Güney Kürdistan yönetiminin aldığı
bu karar doğrudur, dürüst olan Kürtler ve onların dostları bu kararı destekler,
desteklemelidir. Kendilerine göre gerekçeler yaratarak sözkonusu karara karşı çıkanlar
olsa olsa Kürtlerin çıkarını savunmayanlar ve Kürdistan'ın bir ülke olarak
resmi bir statüye kavuşmasını istemeyenlerdir, ki ben bunlara Kürt halkının duşmanları
derim. Dolayısıyla her Kürt ve onların dostları ancak sözkonusu referandumun sağlıklı
yapılmasını temeni eder, ilgili mercilerden sağlıklı yapılmasını isteyebilir.
Bir Kürt olarak ben şunu hep
derim ; Bağımsız Kürdistan olsun da ben onun çöplüğünü bile
destekleyenlerdenim. Herşeyden önce ülkemizin bağımsız bir statüsü olsun, geri
kalan sorunlarımızı daha sonraki süreçlerde tartışırız, zor da olsa, çetin bir
mücadeleyi de gerektirse çözümü yaratabiliriz. Bugün Güney Kürdistan'da tartışılacak
ve elleştirilecek çok sorunlar olabilir, vardır da. Fakat hiçbir zaman bunlar
Bağımsızlık için Referandum’a bağlanamaz, önünde engel olarak görülemez.

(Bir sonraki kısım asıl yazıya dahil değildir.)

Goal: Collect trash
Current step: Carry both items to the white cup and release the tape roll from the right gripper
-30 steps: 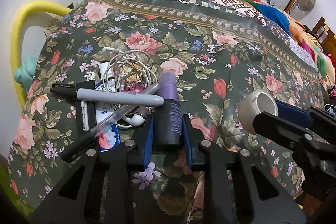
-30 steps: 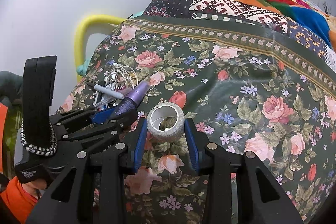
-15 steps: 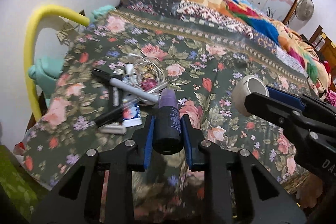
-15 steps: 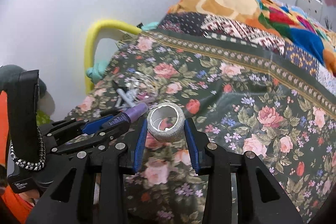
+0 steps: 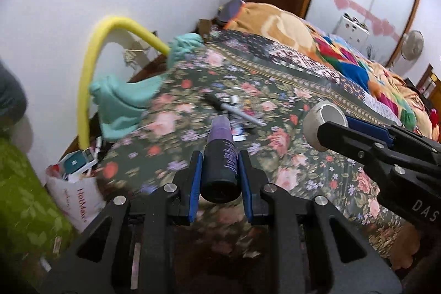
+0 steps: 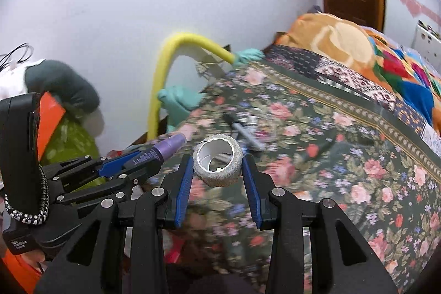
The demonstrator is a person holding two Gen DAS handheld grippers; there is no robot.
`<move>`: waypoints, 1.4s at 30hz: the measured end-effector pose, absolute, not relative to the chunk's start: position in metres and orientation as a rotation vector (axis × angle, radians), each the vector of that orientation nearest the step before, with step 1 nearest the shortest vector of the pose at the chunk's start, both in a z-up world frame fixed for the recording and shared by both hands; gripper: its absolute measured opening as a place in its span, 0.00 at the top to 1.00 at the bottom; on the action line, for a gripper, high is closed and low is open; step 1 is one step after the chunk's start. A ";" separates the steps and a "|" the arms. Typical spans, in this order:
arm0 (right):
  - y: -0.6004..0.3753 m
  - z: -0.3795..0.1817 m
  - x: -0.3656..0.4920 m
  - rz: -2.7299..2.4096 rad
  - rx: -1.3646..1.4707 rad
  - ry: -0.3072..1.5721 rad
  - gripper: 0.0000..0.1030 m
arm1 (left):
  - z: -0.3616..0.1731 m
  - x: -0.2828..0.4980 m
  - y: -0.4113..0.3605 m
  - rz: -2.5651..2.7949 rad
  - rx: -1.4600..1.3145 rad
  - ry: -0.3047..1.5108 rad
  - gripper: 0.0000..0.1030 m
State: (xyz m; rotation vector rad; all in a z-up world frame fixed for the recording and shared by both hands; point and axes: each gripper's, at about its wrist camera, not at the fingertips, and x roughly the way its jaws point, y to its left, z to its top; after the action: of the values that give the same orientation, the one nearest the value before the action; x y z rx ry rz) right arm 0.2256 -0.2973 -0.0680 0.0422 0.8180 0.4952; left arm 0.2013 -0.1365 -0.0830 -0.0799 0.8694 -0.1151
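I see dark bottle (image 5: 220, 170) with purple cap, clamped between blue pads of left gripper (image 5: 219, 178), cap end pointing forward, base toward camera, raised above flowered bedspread. Small print on its side, unreadable. I see silver glitter tape roll (image 6: 217, 161), white inner core, clamped by its outer sides in right gripper (image 6: 217, 175), open hole facing up toward camera, also off bed. Bottle and roll side by side, apart, not touching.
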 end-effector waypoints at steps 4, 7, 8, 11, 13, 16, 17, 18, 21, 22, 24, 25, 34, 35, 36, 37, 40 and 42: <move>-0.266 -0.059 0.202 0.555 0.016 0.804 0.68 | -0.074 0.168 -0.100 -0.045 -0.105 0.847 0.75; -0.244 -0.056 0.187 0.591 -0.012 0.801 0.68 | -0.071 0.144 -0.073 0.006 -0.133 0.837 0.75; -0.234 -0.055 0.180 0.613 -0.023 0.801 0.68 | -0.070 0.136 -0.064 0.019 -0.143 0.837 0.75; -0.212 -0.055 0.165 0.653 -0.048 0.799 0.68 | -0.070 0.114 -0.040 0.074 -0.151 0.835 0.75; -0.196 -0.058 0.155 0.677 -0.074 0.801 0.68 | -0.072 0.097 -0.023 0.113 -0.157 0.835 0.75; -0.172 -0.063 0.141 0.720 -0.105 0.813 0.68 | -0.077 0.075 0.000 0.161 -0.183 0.843 0.75; -0.162 -0.066 0.135 0.742 -0.116 0.822 0.68 | -0.079 0.068 0.008 0.176 -0.189 0.844 0.75; -0.155 -0.069 0.131 0.758 -0.126 0.831 0.68 | -0.082 0.060 0.016 0.196 -0.196 0.848 0.75; -0.133 -0.076 0.119 0.801 -0.158 0.853 0.68 | -0.091 0.039 0.039 0.243 -0.218 0.860 0.75; -0.127 -0.079 0.116 0.813 -0.171 0.858 0.68 | -0.094 0.034 0.045 0.257 -0.224 0.864 0.75; -0.111 -0.086 0.107 0.842 -0.201 0.869 0.68 | -0.102 0.023 0.057 0.289 -0.241 0.876 0.75; -0.103 -0.091 0.104 0.857 -0.216 0.878 0.68 | -0.107 0.016 0.064 0.309 -0.252 0.885 0.75; -0.040 -0.136 0.088 0.975 -0.297 0.998 0.68 | -0.165 -0.021 0.105 0.412 -0.361 1.002 0.75; -0.031 -0.143 0.086 0.986 -0.317 1.018 0.68 | -0.171 -0.024 0.109 0.416 -0.379 1.014 0.75; -0.025 -0.148 0.085 0.993 -0.330 1.029 0.68 | -0.179 -0.026 0.113 0.415 -0.400 1.027 0.75; -0.018 -0.154 0.084 1.002 -0.348 1.044 0.68 | -0.187 -0.027 0.116 0.413 -0.420 1.042 0.75; -0.004 -0.166 0.083 1.015 -0.376 1.072 0.68 | -0.205 -0.025 0.122 0.416 -0.439 1.077 0.75; 0.006 -0.174 0.085 1.021 -0.392 1.087 0.68 | -0.215 -0.022 0.127 0.416 -0.451 1.092 0.75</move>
State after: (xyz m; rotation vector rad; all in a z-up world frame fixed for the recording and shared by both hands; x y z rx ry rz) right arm 0.0847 0.0058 -0.1735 -0.3915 1.0871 1.0215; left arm -0.0218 0.1266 -0.2145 -0.4511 1.0923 0.4157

Yakalanan bu tarihi fırsat kaçırılırsa bir daha kolay kolay elde edilemez.
Kürtler birinci dünya savaşından
bu yana kendi kaderini tayin etmek için dört parçada mücadele veriyor. Adına ne
denmiş ise densin, verilen tüm mücadeleler bağımsızlık idealiyle
gerçekleşmiştir. Halkı için emek veren her Kürdün hayalinde Bağımsız Kürdistan
olmuştur. Şehid düşen her Kürt evladının tek dileği yine Bağımsız Kürdistan
olmuştur. Dolayısıyla Kürtlerin bağımsızlığını istemeyenler, onu hazmedemeyenler
olsa olsa Erdoğan zihniyetli olabilir.
Bugünlerde birileri ortalıkta çeşitli
dedikodular yaparak insanların kafasını bulandırıyorlar. Güney Kürdistan yönetiminin
PYD’ye yaklaşımını bahane göstererek Bağımsızlık için Referandum’a karşı çıkanlar
özünde Rojava’nın da çıkarına zarar veriyorlar. Bunu yapanlar aslında bilinçli hareket
ediyorlar. Dolayısıyla onlar özünde Erdoğan zihniyetiyle birleşmişlerdir. İster
kendine ‘Kürdüm’ diyenler olsun, isterse de ‘Kürtlerin dostuyum’ diyenler olsun,
bu noktada kafa bulandıranlara dikkat etmek lazım.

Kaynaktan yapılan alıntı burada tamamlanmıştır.